> _Entries shown_:
┌──

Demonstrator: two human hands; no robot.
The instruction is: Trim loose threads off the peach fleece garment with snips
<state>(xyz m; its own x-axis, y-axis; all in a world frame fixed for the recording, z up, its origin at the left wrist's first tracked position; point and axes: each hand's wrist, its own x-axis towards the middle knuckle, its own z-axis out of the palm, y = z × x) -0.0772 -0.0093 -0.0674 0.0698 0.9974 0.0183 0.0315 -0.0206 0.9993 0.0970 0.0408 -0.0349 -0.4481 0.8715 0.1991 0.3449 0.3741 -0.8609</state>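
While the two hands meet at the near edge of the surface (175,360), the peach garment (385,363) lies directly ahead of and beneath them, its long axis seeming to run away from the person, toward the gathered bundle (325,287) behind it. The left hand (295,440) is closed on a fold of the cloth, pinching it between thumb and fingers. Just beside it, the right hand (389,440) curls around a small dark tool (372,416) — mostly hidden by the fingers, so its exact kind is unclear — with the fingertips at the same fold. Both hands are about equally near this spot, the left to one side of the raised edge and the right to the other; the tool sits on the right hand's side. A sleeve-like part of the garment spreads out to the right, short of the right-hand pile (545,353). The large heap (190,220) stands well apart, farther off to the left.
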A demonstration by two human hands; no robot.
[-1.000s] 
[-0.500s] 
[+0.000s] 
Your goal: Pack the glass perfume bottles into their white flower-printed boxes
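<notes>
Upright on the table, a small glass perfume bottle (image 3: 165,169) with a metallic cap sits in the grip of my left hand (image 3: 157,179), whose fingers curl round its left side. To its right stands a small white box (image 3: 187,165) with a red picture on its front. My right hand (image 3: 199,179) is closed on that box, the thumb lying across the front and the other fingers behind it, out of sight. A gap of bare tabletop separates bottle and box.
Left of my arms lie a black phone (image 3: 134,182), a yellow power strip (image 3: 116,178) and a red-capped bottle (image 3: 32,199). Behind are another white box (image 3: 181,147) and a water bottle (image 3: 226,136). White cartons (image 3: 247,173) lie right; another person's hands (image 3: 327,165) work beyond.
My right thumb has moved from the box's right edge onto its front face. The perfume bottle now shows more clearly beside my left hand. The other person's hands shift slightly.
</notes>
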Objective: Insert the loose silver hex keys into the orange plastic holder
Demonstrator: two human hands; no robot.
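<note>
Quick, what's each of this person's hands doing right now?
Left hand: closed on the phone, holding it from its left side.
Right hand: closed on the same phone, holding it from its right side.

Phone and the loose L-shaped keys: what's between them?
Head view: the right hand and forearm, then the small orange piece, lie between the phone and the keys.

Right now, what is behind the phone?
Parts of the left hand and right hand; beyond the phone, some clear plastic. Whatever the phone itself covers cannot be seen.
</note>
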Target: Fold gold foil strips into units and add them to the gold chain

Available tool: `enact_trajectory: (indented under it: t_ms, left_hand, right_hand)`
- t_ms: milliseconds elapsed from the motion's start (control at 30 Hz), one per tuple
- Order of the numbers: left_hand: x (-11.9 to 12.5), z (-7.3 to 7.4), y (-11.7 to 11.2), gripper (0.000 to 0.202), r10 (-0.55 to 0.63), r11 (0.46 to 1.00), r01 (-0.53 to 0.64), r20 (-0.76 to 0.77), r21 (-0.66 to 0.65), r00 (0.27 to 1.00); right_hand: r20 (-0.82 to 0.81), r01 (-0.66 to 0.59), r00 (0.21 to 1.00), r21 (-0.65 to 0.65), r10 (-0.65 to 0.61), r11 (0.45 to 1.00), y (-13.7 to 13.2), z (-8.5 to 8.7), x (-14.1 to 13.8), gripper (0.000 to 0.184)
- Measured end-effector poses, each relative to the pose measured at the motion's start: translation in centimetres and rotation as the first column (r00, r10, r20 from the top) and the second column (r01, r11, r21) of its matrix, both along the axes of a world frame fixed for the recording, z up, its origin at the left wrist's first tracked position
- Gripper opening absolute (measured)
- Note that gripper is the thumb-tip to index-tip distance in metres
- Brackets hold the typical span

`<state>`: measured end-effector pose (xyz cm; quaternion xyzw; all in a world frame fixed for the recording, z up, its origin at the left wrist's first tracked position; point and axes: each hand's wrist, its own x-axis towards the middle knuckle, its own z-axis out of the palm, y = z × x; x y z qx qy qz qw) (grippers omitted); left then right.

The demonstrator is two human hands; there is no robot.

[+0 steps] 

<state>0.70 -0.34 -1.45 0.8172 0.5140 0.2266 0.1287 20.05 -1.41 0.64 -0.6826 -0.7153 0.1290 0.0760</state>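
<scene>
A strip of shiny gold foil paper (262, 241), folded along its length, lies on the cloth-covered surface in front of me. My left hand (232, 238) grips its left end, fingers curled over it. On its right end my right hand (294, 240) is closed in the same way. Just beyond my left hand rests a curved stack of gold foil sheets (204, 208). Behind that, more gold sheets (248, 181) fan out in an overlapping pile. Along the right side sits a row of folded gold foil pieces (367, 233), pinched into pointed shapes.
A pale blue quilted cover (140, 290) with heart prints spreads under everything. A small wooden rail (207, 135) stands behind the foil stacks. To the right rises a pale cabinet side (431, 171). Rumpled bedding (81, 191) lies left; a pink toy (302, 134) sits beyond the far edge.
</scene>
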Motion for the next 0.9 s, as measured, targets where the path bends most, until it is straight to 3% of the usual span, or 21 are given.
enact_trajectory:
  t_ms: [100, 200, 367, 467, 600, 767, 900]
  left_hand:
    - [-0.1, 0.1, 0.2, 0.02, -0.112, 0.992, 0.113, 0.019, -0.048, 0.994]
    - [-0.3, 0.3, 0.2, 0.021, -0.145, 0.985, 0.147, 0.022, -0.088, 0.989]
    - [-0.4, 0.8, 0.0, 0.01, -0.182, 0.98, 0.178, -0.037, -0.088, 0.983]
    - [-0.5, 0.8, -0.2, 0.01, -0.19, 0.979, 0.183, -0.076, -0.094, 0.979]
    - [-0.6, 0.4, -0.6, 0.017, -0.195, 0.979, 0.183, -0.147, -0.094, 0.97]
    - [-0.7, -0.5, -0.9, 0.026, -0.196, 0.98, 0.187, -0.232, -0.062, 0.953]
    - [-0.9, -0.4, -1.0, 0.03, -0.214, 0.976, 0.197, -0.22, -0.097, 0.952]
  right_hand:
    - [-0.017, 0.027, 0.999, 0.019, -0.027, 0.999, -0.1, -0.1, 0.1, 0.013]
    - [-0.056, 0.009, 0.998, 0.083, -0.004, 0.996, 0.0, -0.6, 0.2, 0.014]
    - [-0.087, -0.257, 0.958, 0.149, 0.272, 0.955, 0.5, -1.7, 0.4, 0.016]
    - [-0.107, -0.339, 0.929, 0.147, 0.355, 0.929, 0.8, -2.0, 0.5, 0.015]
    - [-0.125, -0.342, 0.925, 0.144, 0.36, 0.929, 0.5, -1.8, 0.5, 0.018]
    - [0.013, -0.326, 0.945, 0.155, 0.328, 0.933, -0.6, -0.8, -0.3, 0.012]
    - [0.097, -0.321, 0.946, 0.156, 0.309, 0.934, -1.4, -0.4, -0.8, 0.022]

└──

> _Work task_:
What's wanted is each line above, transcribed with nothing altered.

> _Problem solution_:
Demonstrator: two human hands; no robot.
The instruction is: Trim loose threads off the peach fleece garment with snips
<state>(xyz m; its own x-axis, y-axis; all in a world frame fixed for the recording, z up, its origin at the left wrist's first tracked position; point and axes: each hand's wrist, its own x-axis towards the middle knuckle, its own z-axis out of the palm, y = z × x) -0.0772 -0.0093 -0.0674 0.0698 0.9974 0.0183 0.0315 -0.0206 0.9993 0.0970 0.0408 -0.0349 -0.4481 0.8715 0.1991 0.3449 0.3741 -0.8609</state>
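While the two hands meet at the near edge of the surface (175,360), the peach garment (385,363) lies directly ahead of and beneath them, its long axis seeming to run away from the person, toward the gathered bundle (325,287) behind it. The left hand (295,440) is closed on a fold of the cloth, pinching it between thumb and fingers. Just beside it, the right hand (389,440) curls around a small dark tool (372,416) — mostly hidden by the fingers, so its exact kind is unclear — with the fingertips at the same fold. Both hands are about equally near this spot, the left to one side of the raised edge and the right to the other; the tool sits on the right hand's side. A sleeve-like part of the garment spreads out to the right, short of the right-hand pile (545,353). The large heap (190,220) stands well apart, farther off to the left.
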A demonstration by two human hands; no robot.
[-1.000s] 
[-0.500s] 
[+0.000s] 
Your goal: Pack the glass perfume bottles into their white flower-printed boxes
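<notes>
Upright on the table, a small glass perfume bottle (image 3: 165,169) with a metallic cap sits in the grip of my left hand (image 3: 157,179), whose fingers curl round its left side. To its right stands a small white box (image 3: 187,165) with a red picture on its front. My right hand (image 3: 199,179) is closed on that box, the thumb lying across the front and the other fingers behind it, out of sight. A gap of bare tabletop separates bottle and box.
Left of my arms lie a black phone (image 3: 134,182), a yellow power strip (image 3: 116,178) and a red-capped bottle (image 3: 32,199). Behind are another white box (image 3: 181,147) and a water bottle (image 3: 226,136). White cartons (image 3: 247,173) lie right; another person's hands (image 3: 327,165) work beyond.
My right thumb has moved from the box's right edge onto its front face. The perfume bottle now shows more clearly beside my left hand. The other person's hands shift slightly.
</notes>
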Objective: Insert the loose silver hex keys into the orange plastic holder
Demonstrator: two human hands; no robot.
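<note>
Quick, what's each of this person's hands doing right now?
Left hand: closed on the phone, holding it from its left side.
Right hand: closed on the same phone, holding it from its right side.

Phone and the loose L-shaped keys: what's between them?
Head view: the right hand and forearm, then the small orange piece, lie between the phone and the keys.

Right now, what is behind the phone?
Parts of the left hand and right hand; beyond the phone, some clear plastic. Whatever the phone itself covers cannot be seen.
</note>
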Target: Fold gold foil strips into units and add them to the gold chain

Available tool: `enact_trajectory: (indented under it: t_ms, left_hand, right_hand)`
- t_ms: milliseconds elapsed from the motion's start (control at 30 Hz), one per tuple
- Order of the numbers: left_hand: x (-11.9 to 12.5), z (-7.3 to 7.4), y (-11.7 to 11.2), gripper (0.000 to 0.202), r10 (-0.55 to 0.63), r11 (0.46 to 1.00), r01 (-0.53 to 0.64), r20 (-0.76 to 0.77), r21 (-0.66 to 0.65), r00 (0.27 to 1.00); right_hand: r20 (-0.82 to 0.81), r01 (-0.66 to 0.59), r00 (0.21 to 1.00), r21 (-0.65 to 0.65), r10 (-0.65 to 0.61), r11 (0.45 to 1.00), y (-13.7 to 13.2), z (-8.5 to 8.7), x (-14.1 to 13.8), gripper (0.000 to 0.184)
- Measured end-effector poses, each relative to the pose measured at the motion's start: translation in centimetres and rotation as the first column (r00, r10, r20 from the top) and the second column (r01, r11, r21) of its matrix, both along the axes of a world frame fixed for the recording, z up, its origin at the left wrist's first tracked position
- Gripper opening absolute (measured)
- Note that gripper is the thumb-tip to index-tip distance in metres
- Brackets hold the typical span

`<state>`: measured end-effector pose (xyz cm; quaternion xyzw; all in a world frame fixed for the recording, z up, its origin at the left wrist's first tracked position; point and axes: each hand's wrist, its own x-axis towards the middle knuckle, its own z-axis out of the palm, y = z × x; x y z qx qy qz qw) (grippers omitted); left then right.

The demonstrator is two human hands; there is no robot.

[+0 steps] 

<state>0.70 -0.34 -1.45 0.8172 0.5140 0.2266 0.1287 20.05 -1.41 0.64 -0.6826 -0.7153 0.1290 0.0760</state>
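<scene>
A strip of shiny gold foil paper (262, 241), folded along its length, lies on the cloth-covered surface in front of me. My left hand (232, 238) grips its left end, fingers curled over it. On its right end my right hand (294, 240) is closed in the same way. Just beyond my left hand rests a curved stack of gold foil sheets (204, 208). Behind that, more gold sheets (248, 181) fan out in an overlapping pile. Along the right side sits a row of folded gold foil pieces (367, 233), pinched into pointed shapes.
A pale blue quilted cover (140, 290) with heart prints spreads under everything. A small wooden rail (207, 135) stands behind the foil stacks. To the right rises a pale cabinet side (431, 171). Rumpled bedding (81, 191) lies left; a pink toy (302, 134) sits beyond the far edge.
</scene>
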Motion for the next 0.9 s, as measured, targets where the path bends most, until it is straight to 3% of the usual span, or 21 are given.
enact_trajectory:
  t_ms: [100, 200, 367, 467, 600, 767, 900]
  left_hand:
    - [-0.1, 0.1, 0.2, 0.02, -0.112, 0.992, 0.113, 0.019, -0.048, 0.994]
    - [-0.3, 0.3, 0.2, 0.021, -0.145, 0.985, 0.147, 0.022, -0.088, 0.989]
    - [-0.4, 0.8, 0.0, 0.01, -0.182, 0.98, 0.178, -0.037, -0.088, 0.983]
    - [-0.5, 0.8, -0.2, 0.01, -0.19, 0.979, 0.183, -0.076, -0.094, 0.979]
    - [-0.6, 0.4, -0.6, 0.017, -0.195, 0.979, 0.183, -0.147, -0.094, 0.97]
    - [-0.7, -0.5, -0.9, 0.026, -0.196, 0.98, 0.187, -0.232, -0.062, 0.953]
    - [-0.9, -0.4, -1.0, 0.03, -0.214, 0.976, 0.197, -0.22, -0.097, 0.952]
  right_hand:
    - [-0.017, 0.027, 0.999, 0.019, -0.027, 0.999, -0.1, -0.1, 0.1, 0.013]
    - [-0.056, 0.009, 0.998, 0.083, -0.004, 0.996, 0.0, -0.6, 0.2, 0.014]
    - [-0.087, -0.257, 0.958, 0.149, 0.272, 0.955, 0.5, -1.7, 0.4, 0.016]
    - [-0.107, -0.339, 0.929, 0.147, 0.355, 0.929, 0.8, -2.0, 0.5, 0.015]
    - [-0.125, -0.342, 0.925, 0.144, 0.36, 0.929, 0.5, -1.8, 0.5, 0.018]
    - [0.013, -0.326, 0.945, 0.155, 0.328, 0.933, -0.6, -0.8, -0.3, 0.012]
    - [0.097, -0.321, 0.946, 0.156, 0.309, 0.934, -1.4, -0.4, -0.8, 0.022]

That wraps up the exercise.